**REQUIRED WORK:** Emit the entire listing verbatim.

**SUPPLIED MATERIAL:**

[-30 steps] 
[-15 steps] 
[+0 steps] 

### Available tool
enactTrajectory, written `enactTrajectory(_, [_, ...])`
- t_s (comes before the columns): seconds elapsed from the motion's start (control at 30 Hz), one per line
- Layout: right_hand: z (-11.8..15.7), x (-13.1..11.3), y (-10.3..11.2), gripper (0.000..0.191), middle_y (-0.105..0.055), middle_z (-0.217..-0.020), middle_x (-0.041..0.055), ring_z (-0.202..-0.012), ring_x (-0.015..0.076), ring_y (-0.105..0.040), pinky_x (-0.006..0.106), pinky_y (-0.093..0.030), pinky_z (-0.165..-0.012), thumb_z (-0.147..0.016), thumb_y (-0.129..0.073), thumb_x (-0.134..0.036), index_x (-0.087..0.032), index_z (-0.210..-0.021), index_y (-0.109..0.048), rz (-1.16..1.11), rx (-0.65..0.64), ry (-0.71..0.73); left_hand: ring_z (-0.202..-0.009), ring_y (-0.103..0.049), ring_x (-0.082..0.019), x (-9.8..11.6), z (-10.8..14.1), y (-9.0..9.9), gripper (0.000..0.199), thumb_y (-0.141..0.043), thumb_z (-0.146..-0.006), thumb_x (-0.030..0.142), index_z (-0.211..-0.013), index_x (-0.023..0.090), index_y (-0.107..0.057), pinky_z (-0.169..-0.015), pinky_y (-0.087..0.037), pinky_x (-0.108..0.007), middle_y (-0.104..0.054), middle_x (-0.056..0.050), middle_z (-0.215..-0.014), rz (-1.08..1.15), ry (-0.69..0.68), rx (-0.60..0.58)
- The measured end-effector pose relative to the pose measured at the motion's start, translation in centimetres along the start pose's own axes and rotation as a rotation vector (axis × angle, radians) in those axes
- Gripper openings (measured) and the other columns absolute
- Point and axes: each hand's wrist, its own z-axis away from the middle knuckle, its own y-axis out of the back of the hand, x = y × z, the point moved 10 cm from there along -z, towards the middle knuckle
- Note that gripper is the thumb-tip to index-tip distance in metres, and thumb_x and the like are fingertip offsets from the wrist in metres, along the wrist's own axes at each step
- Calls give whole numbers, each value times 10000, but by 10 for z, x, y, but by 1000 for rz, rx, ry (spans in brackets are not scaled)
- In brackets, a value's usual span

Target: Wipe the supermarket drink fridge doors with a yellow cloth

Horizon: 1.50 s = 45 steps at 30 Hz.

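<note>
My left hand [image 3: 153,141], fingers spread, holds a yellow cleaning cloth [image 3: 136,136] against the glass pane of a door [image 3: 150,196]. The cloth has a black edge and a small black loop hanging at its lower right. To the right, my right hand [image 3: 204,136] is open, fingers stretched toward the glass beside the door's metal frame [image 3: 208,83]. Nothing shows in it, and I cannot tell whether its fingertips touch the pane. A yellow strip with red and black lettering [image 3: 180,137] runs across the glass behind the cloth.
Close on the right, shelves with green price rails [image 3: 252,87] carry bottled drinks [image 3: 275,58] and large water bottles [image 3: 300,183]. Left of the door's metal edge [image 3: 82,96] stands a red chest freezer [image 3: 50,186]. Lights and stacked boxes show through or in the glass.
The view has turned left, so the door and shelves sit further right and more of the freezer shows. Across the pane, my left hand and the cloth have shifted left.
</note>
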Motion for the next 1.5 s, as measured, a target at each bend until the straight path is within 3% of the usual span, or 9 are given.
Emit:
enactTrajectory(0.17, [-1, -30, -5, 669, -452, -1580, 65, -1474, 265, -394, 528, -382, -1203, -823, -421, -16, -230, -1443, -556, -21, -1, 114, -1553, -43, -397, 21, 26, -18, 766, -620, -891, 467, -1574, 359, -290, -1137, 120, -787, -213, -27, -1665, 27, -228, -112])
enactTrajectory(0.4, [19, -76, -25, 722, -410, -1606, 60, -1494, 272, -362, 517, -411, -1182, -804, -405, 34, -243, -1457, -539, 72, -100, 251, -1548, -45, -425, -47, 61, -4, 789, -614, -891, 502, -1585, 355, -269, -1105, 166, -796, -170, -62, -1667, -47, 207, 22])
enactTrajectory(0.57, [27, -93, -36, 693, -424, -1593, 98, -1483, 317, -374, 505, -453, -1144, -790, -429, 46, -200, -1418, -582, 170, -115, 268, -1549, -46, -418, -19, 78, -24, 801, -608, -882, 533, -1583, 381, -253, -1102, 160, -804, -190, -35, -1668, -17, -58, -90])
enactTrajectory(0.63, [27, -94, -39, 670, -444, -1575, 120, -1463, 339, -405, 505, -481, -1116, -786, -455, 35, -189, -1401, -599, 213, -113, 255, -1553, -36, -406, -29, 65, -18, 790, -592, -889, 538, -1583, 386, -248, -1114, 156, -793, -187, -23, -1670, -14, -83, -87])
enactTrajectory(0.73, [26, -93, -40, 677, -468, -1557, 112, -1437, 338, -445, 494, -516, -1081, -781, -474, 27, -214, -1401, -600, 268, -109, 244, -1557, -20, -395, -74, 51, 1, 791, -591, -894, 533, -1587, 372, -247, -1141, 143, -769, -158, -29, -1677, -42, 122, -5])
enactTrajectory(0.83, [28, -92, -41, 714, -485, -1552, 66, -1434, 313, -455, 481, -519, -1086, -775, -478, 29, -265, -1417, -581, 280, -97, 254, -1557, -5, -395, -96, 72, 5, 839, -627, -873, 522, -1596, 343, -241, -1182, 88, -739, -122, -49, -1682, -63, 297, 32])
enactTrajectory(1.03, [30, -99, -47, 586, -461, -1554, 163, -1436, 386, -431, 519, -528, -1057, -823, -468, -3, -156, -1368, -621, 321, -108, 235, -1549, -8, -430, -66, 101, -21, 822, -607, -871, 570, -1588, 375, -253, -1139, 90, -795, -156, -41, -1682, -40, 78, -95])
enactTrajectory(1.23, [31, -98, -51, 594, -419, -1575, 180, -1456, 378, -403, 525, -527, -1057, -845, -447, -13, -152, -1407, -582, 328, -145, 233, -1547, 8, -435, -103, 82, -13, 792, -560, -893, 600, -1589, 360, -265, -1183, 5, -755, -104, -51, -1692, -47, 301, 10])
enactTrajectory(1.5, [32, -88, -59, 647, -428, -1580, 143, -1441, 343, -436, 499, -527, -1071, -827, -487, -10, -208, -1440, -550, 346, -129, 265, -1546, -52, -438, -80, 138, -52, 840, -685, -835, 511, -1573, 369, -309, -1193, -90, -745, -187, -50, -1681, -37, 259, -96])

**COMPLETED TASK:**
[-30 steps] 
[-15 steps] 
[+0 steps] 

### Available tool
enactTrajectory, written `enactTrajectory(_, [_, ...])`
- t_s (comes before the columns): seconds elapsed from the motion's start (control at 30 Hz), one per line
- Layout: right_hand: z (-11.8..15.7), x (-13.1..11.3), y (-10.3..11.2), gripper (0.000..0.191), middle_y (-0.105..0.055), middle_z (-0.217..-0.020), middle_x (-0.041..0.055), ring_z (-0.202..-0.012), ring_x (-0.015..0.076), ring_y (-0.105..0.040), pinky_x (-0.006..0.106), pinky_y (-0.093..0.030), pinky_z (-0.165..-0.012), thumb_z (-0.147..0.016), thumb_y (-0.129..0.073), thumb_x (-0.134..0.036), index_x (-0.087..0.032), index_z (-0.210..-0.021), index_y (-0.109..0.048), rz (-1.16..1.11), rx (-0.65..0.64), ry (-0.71..0.73); left_hand: ring_z (-0.202..-0.009), ring_y (-0.103..0.049), ring_x (-0.082..0.019), x (-9.8..11.6), z (-10.8..14.1), y (-9.0..9.9), gripper (0.000..0.199), thumb_y (-0.141..0.043), thumb_z (-0.146..-0.006), thumb_x (-0.030..0.142), index_z (-0.211..-0.013), index_x (-0.023..0.090), index_y (-0.107..0.057), pinky_z (-0.169..-0.015), pinky_y (-0.087..0.037), pinky_x (-0.108..0.007), middle_y (-0.104..0.054), middle_x (-0.056..0.050), middle_z (-0.215..-0.014), rz (-1.08..1.15), ry (-0.69..0.68), rx (-0.60..0.58)
- The measured end-effector pose relative to the pose measured at the motion's start, translation in centimetres along the start pose's own axes and rotation as a rotation vector (axis × angle, radians) in those axes
- Gripper openings (measured) and the other columns absolute
- Point and axes: each hand's wrist, its own z-axis away from the middle knuckle, its own y-axis out of the back of the hand, x = y × z, the point moved 10 cm from there along -z, towards the middle knuckle
- Note that gripper is the thumb-tip to index-tip distance in metres, and thumb_x and the like are fingertip offsets from the wrist in metres, along the wrist's own axes at each step
- Calls give whole numbers, each value times 10000, but by 10 for z, x, y, but by 1000 for rz, rx, ry (spans in brackets are not scaled)
- In brackets, a value's usual span

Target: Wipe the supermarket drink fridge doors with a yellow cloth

Horizon: 1.50 s = 45 steps at 30 Hz.

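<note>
My left hand [image 3: 153,141], fingers spread, holds a yellow cleaning cloth [image 3: 136,136] against the glass pane of a door [image 3: 150,196]. The cloth has a black edge and a small black loop hanging at its lower right. To the right, my right hand [image 3: 204,136] is open, fingers stretched toward the glass beside the door's metal frame [image 3: 208,83]. Nothing shows in it, and I cannot tell whether its fingertips touch the pane. A yellow strip with red and black lettering [image 3: 180,137] runs across the glass behind the cloth.
Close on the right, shelves with green price rails [image 3: 252,87] carry bottled drinks [image 3: 275,58] and large water bottles [image 3: 300,183]. Left of the door's metal edge [image 3: 82,96] stands a red chest freezer [image 3: 50,186]. Lights and stacked boxes show through or in the glass.
The view has turned left, so the door and shelves sit further right and more of the freezer shows. Across the pane, my left hand and the cloth have shifted left.
</note>
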Motion for the next 1.5 s, as measured, a target at each bend until the straight path is within 3% of the usual span, or 9 are given.
Emit:
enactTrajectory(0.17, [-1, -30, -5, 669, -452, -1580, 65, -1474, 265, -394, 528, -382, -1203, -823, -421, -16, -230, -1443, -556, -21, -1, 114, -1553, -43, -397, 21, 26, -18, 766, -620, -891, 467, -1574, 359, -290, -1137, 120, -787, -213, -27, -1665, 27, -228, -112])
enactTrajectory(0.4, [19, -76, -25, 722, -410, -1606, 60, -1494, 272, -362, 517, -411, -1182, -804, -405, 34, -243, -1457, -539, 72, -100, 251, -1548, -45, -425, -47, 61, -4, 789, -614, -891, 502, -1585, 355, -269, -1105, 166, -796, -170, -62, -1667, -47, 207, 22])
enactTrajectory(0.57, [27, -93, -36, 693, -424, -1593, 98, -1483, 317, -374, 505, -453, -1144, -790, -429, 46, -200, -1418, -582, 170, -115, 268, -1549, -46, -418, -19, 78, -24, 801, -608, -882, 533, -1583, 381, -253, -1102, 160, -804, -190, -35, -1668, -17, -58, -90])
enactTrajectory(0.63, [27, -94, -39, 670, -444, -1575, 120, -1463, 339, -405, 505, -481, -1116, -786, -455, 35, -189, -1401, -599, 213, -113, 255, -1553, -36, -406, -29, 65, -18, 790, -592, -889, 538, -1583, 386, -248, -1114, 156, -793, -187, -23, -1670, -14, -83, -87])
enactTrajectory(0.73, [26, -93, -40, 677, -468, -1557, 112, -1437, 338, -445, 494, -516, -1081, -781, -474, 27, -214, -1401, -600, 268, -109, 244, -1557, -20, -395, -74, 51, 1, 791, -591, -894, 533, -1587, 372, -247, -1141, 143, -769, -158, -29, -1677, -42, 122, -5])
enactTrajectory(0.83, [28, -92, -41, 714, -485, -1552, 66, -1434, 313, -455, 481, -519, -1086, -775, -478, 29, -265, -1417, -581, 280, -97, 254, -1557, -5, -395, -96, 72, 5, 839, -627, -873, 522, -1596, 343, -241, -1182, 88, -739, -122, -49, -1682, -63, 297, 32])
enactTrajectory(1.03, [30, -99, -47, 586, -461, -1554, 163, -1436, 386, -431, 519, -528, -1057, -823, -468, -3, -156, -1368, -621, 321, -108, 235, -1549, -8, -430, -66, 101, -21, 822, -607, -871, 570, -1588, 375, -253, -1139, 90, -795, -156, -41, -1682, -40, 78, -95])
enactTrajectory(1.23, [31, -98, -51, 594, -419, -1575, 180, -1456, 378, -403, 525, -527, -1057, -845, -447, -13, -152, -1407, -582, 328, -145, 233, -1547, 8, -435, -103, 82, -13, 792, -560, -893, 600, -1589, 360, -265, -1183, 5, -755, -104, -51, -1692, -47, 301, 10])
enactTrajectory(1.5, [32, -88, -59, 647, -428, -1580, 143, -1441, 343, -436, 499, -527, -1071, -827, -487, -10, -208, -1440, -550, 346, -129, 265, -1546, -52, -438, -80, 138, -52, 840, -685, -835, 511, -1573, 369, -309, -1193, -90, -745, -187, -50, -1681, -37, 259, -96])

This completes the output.